WHAT YOU HAVE TO DO: Your task is to copy the stretch of lines in the records below that begins with the line containing "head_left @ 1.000" and ends with the line containing "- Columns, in", exactly as written, with nothing added.

━━━━━ DATASET CONTENT

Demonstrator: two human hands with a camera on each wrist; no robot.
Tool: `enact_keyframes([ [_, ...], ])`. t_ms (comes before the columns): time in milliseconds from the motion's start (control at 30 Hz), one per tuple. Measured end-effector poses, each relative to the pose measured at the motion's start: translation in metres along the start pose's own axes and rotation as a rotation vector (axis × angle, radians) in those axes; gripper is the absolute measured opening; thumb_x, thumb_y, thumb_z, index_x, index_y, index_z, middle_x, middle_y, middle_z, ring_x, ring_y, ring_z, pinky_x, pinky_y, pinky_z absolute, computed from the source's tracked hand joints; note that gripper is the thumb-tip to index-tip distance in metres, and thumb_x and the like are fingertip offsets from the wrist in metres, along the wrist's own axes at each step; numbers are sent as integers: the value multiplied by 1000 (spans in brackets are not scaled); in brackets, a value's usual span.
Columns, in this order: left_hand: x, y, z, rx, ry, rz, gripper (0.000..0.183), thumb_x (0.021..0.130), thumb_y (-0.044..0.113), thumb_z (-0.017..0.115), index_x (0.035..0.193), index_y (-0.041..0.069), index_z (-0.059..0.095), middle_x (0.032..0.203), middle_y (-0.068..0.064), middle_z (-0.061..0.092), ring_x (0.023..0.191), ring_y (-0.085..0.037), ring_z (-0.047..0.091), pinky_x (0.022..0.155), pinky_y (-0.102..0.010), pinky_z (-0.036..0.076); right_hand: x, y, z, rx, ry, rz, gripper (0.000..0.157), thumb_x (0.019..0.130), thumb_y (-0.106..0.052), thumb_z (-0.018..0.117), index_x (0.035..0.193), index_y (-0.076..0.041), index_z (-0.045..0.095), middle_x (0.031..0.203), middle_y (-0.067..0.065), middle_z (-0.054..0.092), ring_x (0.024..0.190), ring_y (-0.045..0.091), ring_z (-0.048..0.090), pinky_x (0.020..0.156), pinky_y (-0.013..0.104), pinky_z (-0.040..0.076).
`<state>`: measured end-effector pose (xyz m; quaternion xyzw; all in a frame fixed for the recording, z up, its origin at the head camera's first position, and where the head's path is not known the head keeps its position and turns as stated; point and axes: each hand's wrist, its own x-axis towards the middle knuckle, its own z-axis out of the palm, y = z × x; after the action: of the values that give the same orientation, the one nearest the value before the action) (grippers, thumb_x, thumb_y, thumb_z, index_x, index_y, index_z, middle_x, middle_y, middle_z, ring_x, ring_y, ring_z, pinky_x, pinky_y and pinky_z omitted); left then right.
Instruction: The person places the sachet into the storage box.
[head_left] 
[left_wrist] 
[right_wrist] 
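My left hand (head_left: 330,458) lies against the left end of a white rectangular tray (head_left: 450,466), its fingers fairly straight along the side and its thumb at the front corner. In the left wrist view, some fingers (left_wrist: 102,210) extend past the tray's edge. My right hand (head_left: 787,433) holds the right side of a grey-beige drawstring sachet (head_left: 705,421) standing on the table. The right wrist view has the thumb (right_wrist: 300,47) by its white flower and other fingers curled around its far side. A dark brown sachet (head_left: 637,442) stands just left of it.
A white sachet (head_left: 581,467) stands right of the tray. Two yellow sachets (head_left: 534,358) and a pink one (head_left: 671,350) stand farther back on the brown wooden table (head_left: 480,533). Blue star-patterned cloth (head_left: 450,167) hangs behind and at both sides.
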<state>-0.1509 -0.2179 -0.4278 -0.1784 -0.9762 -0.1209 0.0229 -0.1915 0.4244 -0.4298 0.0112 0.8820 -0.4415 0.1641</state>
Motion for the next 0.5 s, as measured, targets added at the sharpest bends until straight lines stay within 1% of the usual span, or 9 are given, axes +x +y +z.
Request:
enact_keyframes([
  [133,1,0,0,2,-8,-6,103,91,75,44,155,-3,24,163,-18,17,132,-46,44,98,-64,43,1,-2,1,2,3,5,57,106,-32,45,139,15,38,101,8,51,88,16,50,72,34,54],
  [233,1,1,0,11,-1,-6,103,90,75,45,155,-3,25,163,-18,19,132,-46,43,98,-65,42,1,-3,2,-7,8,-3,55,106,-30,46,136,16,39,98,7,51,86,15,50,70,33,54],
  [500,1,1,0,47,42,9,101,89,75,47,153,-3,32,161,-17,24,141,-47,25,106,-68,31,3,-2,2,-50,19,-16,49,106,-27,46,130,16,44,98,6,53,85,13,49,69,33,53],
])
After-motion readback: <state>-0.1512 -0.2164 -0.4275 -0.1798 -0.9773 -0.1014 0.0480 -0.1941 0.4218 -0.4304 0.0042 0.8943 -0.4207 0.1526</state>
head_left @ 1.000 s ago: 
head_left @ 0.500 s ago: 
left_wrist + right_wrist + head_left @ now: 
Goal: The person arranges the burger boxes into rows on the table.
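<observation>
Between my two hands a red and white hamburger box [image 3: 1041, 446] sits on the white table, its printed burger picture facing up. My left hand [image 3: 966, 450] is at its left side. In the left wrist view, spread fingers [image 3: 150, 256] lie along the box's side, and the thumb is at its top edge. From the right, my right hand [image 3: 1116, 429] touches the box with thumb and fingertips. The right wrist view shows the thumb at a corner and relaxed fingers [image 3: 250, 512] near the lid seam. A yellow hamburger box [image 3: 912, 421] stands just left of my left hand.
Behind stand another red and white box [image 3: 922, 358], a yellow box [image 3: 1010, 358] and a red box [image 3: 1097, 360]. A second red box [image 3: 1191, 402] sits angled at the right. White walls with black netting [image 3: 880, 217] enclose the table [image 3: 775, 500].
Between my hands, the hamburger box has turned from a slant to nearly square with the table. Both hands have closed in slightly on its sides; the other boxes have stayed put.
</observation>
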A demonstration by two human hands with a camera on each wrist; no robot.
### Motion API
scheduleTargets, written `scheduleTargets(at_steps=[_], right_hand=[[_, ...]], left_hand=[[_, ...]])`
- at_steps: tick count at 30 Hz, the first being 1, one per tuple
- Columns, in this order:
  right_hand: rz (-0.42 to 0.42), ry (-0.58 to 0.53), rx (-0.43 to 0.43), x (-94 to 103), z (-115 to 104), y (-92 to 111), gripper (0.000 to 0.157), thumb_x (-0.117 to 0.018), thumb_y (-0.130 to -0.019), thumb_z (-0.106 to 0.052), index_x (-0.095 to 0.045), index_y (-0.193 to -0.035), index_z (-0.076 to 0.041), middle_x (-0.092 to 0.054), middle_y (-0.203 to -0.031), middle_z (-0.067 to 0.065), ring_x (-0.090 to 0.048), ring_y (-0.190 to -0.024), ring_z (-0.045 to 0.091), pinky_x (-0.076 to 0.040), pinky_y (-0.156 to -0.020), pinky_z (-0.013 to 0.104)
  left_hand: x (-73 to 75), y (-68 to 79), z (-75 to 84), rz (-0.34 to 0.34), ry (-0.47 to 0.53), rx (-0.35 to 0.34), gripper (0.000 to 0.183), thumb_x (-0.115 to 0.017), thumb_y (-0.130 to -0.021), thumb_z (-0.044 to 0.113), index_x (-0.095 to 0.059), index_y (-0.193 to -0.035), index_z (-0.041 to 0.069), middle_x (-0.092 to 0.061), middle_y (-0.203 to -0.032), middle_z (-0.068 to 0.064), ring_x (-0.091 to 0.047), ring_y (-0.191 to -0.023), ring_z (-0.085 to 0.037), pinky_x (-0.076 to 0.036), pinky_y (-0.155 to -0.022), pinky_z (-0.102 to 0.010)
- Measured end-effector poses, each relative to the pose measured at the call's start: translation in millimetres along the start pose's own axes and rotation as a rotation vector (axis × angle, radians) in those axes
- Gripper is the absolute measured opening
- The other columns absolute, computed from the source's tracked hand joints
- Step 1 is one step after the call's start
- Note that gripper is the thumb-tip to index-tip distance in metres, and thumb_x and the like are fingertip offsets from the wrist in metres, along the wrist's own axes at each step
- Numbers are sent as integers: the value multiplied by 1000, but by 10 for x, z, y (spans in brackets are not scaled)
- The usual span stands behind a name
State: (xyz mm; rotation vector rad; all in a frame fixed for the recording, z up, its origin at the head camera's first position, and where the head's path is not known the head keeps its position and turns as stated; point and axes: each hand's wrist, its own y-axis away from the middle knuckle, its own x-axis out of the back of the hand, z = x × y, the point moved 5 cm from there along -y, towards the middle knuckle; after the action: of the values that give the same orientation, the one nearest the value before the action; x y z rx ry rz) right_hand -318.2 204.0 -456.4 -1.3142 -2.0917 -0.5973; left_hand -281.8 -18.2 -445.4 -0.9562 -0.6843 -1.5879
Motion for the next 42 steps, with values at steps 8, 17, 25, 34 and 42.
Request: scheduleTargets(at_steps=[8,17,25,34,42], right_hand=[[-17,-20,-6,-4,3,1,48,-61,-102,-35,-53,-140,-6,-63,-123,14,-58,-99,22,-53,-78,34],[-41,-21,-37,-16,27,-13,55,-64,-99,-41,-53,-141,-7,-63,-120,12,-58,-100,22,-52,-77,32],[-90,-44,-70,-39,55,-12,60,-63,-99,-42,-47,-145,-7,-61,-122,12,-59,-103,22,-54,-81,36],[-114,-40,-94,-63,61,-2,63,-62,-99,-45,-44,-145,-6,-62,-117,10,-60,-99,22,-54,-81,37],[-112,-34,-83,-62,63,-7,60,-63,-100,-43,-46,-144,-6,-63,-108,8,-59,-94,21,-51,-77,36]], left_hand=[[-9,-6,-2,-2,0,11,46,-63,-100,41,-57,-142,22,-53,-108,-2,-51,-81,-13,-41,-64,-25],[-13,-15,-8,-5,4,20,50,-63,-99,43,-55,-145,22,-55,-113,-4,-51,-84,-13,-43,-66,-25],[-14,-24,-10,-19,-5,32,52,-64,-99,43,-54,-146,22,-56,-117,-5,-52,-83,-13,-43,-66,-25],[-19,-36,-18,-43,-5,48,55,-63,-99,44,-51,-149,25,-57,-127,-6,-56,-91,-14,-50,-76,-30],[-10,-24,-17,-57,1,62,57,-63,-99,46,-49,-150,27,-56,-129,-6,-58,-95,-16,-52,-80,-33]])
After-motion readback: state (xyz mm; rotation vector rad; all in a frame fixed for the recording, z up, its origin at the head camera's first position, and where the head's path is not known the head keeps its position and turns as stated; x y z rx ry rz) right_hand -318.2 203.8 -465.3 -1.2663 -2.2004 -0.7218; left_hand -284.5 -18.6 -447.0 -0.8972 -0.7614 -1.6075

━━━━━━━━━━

YOUR SOLUTION:
head_left @ 1.000 s ago: 
head_left @ 0.500 s ago: 
left_wrist + right_wrist + head_left @ now: 
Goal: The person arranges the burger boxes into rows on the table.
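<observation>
Between my two hands a red and white hamburger box [image 3: 1041, 446] sits on the white table, its printed burger picture facing up. My left hand [image 3: 966, 450] is at its left side. In the left wrist view, spread fingers [image 3: 150, 256] lie along the box's side, and the thumb is at its top edge. From the right, my right hand [image 3: 1116, 429] touches the box with thumb and fingertips. The right wrist view shows the thumb at a corner and relaxed fingers [image 3: 250, 512] near the lid seam. A yellow hamburger box [image 3: 912, 421] stands just left of my left hand.
Behind stand another red and white box [image 3: 922, 358], a yellow box [image 3: 1010, 358] and a red box [image 3: 1097, 360]. A second red box [image 3: 1191, 402] sits angled at the right. White walls with black netting [image 3: 880, 217] enclose the table [image 3: 775, 500].
Between my hands, the hamburger box has turned from a slant to nearly square with the table. Both hands have closed in slightly on its sides; the other boxes have stayed put.
</observation>
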A demonstration by two human hands with a camera on each wrist; no robot.
### Motion API
scheduleTargets, written `scheduleTargets(at_steps=[_], right_hand=[[_, ...]], left_hand=[[_, ...]])`
- at_steps: tick count at 30 Hz, the first being 1, one per tuple
- Columns, in this order:

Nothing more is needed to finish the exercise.